WHAT THE TASK REQUIRES: Go through the entries below and collect each line with the string "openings" in it.

DATA TO USE:
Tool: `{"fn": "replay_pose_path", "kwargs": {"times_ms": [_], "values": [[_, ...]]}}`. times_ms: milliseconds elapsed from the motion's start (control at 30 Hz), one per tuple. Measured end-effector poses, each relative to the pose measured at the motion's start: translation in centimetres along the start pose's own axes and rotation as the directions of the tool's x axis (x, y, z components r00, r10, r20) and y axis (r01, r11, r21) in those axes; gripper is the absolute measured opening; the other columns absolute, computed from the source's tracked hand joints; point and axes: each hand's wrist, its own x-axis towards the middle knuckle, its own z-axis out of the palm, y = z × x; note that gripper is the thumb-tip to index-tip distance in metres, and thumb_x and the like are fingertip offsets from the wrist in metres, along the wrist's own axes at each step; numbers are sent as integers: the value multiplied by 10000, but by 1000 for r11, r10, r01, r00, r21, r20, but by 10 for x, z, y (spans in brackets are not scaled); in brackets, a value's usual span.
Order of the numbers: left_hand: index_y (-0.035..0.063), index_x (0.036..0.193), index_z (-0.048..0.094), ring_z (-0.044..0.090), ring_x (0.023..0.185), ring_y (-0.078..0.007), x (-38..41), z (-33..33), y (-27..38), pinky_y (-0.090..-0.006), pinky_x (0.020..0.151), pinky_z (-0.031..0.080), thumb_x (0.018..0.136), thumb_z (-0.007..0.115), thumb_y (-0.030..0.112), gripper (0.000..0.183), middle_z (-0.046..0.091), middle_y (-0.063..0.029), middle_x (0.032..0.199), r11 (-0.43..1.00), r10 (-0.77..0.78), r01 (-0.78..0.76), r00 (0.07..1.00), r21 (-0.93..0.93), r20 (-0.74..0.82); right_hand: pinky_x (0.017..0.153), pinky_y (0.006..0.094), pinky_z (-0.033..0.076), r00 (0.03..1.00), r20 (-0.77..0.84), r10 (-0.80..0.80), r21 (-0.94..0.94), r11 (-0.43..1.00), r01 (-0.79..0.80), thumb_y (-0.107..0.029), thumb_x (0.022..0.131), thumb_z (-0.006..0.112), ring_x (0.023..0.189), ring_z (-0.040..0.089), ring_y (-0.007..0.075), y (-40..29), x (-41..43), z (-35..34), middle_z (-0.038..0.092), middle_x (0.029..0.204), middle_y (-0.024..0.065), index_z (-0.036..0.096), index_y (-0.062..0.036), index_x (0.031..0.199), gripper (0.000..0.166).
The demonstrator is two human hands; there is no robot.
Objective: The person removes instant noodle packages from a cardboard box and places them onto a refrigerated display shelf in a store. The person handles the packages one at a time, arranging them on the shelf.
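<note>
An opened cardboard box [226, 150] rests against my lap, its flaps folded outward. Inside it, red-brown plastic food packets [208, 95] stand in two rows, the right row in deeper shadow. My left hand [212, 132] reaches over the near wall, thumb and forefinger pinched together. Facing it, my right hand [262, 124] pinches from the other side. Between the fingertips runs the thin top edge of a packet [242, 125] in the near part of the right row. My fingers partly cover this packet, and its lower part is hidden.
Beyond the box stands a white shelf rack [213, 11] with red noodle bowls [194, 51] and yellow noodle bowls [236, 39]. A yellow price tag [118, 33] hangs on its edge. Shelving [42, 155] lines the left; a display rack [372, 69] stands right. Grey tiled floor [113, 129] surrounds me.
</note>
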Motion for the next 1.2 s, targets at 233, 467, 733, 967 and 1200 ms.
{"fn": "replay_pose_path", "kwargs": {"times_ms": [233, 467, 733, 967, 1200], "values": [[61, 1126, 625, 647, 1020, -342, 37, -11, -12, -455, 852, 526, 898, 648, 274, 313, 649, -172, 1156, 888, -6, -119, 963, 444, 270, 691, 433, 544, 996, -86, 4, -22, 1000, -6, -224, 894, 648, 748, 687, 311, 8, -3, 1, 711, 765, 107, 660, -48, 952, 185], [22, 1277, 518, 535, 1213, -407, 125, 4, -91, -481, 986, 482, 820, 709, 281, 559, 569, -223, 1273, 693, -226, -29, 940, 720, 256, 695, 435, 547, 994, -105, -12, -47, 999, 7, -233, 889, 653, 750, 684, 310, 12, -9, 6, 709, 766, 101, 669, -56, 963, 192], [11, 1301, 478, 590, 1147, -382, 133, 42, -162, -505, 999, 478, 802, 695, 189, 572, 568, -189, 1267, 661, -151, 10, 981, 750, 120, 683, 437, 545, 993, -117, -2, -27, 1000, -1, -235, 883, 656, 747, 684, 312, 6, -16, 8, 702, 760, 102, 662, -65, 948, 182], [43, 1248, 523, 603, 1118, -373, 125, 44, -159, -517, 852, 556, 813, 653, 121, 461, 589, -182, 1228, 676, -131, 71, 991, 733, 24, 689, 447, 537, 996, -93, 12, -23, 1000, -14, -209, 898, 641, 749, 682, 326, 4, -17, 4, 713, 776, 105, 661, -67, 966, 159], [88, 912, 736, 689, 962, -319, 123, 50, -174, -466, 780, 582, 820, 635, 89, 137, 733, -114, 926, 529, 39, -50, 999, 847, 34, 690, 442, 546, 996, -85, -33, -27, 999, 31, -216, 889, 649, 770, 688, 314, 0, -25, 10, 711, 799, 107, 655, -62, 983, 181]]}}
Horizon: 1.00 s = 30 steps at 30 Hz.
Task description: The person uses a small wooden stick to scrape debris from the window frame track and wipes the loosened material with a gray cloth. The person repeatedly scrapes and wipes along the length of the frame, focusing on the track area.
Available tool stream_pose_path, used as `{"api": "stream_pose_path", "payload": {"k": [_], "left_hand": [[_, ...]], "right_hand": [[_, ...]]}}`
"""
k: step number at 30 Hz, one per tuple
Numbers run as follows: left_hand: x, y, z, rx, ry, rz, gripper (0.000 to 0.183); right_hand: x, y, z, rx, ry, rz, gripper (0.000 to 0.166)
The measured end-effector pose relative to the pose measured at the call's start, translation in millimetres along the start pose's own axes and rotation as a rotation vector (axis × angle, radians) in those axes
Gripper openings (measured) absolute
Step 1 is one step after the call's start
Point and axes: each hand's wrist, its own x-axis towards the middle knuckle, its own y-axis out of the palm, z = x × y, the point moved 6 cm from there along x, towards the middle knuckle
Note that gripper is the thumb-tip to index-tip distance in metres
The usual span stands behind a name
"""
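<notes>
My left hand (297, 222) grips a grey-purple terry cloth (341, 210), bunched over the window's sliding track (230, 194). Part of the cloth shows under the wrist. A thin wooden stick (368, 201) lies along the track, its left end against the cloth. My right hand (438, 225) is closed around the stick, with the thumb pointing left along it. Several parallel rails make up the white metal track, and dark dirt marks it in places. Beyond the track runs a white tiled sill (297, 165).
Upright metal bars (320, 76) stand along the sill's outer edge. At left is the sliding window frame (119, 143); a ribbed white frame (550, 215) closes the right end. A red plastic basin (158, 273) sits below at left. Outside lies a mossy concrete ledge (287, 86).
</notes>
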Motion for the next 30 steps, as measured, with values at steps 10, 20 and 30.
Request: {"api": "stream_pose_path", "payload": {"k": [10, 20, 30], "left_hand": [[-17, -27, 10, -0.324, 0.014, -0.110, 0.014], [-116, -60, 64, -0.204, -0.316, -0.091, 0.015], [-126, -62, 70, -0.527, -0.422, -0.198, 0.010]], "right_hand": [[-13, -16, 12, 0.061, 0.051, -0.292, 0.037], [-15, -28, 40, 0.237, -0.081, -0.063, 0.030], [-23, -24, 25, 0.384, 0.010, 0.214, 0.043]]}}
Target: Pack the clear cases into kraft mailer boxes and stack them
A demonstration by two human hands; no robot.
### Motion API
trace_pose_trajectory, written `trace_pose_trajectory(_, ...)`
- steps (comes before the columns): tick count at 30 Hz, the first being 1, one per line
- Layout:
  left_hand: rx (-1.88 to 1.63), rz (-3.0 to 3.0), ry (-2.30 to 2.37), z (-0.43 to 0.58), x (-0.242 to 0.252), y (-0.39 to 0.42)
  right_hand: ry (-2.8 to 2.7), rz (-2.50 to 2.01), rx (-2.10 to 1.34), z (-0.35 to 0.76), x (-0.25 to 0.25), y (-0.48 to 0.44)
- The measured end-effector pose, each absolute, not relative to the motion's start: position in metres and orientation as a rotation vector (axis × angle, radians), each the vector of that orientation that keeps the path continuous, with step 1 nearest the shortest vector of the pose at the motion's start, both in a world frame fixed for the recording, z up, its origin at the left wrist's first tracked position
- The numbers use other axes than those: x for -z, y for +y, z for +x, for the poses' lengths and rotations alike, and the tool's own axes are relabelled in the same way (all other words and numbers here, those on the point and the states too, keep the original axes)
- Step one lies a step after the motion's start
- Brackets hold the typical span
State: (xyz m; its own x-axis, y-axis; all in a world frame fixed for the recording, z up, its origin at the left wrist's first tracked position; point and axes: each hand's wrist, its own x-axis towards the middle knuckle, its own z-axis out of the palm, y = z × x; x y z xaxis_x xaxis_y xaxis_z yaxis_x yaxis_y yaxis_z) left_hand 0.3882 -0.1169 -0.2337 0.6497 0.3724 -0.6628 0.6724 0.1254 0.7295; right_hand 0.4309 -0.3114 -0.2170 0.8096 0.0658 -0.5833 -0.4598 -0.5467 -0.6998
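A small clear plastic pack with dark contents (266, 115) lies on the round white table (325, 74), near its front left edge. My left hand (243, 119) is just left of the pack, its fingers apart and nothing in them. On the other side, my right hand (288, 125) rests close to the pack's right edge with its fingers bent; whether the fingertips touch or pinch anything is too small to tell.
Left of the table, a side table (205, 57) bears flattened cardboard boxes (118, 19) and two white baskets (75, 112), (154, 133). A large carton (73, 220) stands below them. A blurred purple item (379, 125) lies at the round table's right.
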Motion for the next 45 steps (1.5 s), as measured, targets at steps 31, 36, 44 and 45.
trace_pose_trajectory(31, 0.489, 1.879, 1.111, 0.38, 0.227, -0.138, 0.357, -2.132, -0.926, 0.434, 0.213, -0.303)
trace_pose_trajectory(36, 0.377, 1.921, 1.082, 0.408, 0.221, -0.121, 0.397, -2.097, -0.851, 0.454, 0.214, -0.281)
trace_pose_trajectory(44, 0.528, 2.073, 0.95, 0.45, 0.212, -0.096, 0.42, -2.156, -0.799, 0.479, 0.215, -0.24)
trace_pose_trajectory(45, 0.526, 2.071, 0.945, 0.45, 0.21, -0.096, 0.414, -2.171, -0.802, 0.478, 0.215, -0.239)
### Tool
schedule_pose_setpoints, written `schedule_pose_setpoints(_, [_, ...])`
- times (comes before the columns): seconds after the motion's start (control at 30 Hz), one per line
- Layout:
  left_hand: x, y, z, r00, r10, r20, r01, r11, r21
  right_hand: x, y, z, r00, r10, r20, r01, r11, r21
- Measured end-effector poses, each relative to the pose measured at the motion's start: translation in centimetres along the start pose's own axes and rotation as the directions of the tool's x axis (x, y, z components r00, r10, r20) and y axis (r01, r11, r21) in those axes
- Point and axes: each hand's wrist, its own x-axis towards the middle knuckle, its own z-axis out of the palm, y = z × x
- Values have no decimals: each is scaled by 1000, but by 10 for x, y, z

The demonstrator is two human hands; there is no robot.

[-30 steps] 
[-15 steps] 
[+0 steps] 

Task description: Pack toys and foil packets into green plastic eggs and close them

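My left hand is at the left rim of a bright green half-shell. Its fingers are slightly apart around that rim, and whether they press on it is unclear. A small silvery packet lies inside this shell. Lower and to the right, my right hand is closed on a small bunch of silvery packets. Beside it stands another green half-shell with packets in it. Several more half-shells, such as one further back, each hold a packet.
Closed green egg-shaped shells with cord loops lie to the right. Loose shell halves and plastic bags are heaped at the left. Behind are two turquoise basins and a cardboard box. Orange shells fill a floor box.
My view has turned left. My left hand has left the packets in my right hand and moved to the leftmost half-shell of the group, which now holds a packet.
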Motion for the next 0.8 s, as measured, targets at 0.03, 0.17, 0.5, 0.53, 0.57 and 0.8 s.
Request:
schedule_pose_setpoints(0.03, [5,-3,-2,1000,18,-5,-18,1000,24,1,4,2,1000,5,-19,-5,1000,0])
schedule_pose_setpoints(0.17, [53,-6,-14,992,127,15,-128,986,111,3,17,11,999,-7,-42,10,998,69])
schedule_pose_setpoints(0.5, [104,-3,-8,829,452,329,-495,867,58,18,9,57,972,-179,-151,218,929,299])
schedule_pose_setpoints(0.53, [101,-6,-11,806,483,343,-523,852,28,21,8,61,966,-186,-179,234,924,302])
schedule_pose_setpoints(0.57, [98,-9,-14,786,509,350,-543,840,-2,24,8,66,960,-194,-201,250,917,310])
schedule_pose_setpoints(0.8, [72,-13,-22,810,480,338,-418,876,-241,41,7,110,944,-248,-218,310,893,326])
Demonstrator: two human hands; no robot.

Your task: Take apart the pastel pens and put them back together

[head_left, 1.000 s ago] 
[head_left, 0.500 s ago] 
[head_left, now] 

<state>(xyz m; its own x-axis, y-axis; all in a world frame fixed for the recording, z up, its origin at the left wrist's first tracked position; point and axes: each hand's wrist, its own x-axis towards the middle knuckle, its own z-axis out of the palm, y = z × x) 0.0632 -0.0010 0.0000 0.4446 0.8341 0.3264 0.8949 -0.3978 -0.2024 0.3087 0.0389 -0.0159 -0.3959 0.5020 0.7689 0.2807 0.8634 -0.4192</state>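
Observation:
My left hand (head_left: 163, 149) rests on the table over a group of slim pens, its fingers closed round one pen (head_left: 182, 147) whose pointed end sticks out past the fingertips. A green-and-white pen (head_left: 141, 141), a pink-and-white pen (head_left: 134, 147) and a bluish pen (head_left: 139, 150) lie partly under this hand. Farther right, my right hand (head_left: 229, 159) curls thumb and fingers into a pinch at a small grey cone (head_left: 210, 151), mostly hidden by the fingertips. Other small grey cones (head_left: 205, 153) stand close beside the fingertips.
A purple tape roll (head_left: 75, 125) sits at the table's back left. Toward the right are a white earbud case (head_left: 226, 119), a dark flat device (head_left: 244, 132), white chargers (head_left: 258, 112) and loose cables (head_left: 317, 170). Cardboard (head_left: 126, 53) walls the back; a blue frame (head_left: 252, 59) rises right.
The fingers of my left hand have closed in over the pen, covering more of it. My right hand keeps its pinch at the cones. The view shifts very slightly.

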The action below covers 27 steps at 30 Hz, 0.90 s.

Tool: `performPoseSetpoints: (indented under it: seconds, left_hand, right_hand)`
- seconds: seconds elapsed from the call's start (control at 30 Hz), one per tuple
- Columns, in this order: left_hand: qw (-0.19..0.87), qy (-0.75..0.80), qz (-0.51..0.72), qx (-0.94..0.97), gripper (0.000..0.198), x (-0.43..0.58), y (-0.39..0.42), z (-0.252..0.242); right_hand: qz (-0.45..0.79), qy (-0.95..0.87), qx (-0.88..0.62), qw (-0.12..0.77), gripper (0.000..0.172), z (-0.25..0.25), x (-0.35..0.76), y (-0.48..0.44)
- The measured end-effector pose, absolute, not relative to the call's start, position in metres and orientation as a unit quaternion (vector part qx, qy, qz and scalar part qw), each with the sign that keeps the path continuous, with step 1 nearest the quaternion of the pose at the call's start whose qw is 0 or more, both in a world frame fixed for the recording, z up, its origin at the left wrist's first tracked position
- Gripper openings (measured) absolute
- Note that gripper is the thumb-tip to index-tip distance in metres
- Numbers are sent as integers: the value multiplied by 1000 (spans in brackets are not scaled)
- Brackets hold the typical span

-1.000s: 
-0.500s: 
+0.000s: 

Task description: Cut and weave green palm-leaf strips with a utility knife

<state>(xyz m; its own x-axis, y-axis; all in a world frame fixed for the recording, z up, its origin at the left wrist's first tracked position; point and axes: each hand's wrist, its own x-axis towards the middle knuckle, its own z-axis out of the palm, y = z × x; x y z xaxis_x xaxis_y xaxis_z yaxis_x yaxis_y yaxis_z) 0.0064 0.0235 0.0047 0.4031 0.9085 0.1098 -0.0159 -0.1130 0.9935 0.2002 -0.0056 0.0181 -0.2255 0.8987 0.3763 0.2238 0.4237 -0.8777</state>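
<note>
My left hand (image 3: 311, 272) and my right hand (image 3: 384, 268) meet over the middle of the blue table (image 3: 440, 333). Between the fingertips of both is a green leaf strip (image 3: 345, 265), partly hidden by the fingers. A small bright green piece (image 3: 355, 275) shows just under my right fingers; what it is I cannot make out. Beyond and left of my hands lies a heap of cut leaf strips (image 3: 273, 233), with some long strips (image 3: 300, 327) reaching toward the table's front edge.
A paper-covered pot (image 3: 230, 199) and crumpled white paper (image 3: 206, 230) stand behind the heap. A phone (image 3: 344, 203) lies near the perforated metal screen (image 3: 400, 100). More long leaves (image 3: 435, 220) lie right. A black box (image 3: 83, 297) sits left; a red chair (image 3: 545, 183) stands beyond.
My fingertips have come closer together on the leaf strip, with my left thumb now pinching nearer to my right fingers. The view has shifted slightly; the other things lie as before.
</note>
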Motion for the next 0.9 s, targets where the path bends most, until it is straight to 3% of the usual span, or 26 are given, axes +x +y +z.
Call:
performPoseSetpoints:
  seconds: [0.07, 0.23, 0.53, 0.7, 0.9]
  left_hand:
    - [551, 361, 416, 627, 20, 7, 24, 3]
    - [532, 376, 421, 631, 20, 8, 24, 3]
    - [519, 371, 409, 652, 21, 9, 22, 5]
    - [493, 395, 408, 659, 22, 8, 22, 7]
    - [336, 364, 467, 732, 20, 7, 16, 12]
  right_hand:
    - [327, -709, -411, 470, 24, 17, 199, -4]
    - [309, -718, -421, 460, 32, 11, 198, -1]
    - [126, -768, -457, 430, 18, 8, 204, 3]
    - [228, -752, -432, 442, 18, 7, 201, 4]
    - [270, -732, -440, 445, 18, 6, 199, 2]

EXERCISE ANSWER:
Gripper openings (measured) absolute
- Gripper openings (measured) absolute

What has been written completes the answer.